Add-On Inclisiran Reduces LDL-C by 51% Over 17 Months in ASCVD Patients
MARCH 28, 2020
Kausik Ray, MD
The ORION trial program now includes new data pooled from ORION-9, -10, and -11 showing reduction in LDL-C of 51% when used in addition to other lipid-lowering therapies (LLT) over 17 months of treatment.
A prespecified exploratory analysis using safety from the 3 trials also indicated fewer major adverse cardiovascular events (MACE) with inclisiran (7.1%) versus placebo (9.4%).
Patients treated with inclisiran also reported good tolerance, with a safety profile similar to placebo. The most common adverse reactions reported to occur in ≥3% of treated patients and more frequently than those with placebo included: diabetes mellitus; hypertension; nasopharyngitis; arthralgia; back pain; dyspnea; bronchitis; and upper respiratory tract infection.
The novel, first-in-class drug is initially administered subcutaneously, again at 3 months, and then again every 6 months. It has potential to become the first and only LDL-C-lowering treatment in the siRNA class marketed for use in the US.
In a special edition DocTalk podcast interview with HCPLive®, ORION-11 principal investigator Kausik Ray, MD, of the Imperial Centre for Cardiovascular Disease Prevention, Department of Primary Care and Public Health, Imperial College London, discussed the newest inclisiran findings, what the marketed potential of the therapy is as it has been currently assessed, and what future research will entail.
Ray also shared planned to assess the therapy’s benefit for pediatric patients, homozygous familial hypercholesterolemia (HoFH) benefits, and the reduction of cardiovascular outcome risks. These, plus a currently-planned extension trial, will take the ORION program research into 2024.

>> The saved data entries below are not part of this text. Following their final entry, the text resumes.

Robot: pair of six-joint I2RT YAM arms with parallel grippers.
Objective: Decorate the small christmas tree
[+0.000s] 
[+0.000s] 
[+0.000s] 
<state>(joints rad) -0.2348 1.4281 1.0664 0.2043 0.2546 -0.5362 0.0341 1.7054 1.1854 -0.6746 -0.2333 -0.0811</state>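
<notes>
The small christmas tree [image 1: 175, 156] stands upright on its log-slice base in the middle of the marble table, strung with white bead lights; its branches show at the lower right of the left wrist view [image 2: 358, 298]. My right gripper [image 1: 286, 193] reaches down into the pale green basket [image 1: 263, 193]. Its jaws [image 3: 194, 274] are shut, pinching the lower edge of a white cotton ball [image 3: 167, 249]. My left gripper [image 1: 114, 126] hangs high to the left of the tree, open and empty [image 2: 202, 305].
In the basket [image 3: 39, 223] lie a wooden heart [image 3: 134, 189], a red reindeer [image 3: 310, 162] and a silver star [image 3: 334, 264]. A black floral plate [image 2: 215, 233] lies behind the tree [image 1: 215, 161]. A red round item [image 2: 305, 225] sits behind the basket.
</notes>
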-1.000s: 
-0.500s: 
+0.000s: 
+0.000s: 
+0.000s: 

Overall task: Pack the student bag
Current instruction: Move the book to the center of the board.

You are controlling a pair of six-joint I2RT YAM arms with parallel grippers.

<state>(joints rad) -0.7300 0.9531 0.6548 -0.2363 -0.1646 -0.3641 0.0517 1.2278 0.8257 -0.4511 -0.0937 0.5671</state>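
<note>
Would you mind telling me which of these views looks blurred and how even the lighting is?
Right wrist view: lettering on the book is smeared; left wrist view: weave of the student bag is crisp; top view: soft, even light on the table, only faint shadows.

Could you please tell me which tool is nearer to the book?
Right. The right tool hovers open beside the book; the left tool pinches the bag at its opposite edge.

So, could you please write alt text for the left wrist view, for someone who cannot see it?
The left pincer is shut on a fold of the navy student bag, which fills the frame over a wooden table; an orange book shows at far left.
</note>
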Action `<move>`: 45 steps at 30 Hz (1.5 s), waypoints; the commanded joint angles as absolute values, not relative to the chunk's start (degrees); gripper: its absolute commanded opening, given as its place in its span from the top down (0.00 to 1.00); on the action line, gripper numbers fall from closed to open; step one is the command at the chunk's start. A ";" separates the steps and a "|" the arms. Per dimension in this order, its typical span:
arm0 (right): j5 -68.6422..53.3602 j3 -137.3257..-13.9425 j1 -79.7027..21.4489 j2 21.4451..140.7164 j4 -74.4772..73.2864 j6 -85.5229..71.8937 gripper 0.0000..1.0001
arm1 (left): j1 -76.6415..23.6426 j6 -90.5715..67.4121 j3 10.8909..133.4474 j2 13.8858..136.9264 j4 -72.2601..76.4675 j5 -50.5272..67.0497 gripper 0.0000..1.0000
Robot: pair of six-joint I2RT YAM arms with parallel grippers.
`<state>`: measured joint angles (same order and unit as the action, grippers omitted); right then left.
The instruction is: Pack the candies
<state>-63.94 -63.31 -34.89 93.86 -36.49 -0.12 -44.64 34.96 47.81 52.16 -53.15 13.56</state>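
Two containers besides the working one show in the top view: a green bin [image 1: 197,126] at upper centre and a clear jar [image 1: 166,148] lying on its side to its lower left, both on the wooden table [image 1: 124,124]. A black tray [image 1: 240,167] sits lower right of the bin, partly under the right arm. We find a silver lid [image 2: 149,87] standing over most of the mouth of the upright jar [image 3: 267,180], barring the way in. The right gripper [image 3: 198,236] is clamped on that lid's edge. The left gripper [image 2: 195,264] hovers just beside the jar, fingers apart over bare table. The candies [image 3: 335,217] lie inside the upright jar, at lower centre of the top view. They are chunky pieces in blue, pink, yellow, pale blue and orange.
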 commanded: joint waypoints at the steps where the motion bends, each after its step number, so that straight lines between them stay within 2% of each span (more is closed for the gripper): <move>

“All these patients in ORION-9, -10, and -11 will now go into to an open-label extension program,” Ray said. “And that’s ORION-8, and that will report out in several years’ time.”
The therapy is currently under US Food and Drug Administration (FDA) review for use in adults with ASCVD or heterozygous familial hypercholesterolemia (HeFH) who have elevated LDL-C while being on a maximum tolerated dose of an LLT.